-- Data extract follows --

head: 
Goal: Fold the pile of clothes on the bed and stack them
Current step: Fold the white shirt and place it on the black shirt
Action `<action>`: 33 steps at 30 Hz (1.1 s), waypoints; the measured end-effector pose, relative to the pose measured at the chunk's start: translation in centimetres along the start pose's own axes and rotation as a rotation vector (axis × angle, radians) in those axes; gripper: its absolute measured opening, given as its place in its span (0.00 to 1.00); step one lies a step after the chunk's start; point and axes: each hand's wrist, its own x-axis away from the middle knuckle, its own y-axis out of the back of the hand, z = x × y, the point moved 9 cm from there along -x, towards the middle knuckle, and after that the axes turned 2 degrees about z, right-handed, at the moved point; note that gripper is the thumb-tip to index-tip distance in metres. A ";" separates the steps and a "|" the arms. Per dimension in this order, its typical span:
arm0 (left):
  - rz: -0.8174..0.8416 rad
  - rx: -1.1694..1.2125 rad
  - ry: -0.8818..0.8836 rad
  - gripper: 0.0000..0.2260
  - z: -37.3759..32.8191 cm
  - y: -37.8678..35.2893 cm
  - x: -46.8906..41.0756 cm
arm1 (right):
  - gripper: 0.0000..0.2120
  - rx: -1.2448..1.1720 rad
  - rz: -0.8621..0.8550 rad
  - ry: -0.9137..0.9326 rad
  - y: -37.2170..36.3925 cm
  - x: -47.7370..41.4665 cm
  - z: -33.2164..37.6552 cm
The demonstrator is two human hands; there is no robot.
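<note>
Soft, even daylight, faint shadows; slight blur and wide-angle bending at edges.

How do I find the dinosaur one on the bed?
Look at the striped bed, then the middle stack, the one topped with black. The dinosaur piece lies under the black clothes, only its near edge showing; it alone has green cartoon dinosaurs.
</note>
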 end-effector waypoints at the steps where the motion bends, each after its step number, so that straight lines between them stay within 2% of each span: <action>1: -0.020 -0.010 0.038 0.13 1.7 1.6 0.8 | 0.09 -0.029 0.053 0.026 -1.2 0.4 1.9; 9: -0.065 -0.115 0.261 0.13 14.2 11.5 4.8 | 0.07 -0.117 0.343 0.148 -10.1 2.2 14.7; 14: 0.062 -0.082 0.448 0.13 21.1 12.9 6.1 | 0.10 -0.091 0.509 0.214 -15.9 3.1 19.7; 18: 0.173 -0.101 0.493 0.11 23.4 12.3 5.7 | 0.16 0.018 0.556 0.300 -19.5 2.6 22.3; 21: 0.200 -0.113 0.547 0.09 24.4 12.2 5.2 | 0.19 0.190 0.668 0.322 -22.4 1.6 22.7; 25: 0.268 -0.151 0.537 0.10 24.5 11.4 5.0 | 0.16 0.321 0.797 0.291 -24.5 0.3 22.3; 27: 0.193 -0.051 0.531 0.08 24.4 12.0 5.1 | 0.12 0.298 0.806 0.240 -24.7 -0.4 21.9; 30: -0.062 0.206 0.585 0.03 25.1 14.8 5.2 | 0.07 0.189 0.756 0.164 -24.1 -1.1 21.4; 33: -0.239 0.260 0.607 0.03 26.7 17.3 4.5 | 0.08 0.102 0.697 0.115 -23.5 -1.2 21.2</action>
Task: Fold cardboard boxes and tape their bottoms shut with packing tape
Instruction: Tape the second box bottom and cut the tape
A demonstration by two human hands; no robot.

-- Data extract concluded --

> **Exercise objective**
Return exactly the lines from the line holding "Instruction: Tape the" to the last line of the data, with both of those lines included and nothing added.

> **Exercise result**
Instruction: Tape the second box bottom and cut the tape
A demonstration by two human hands; no robot.

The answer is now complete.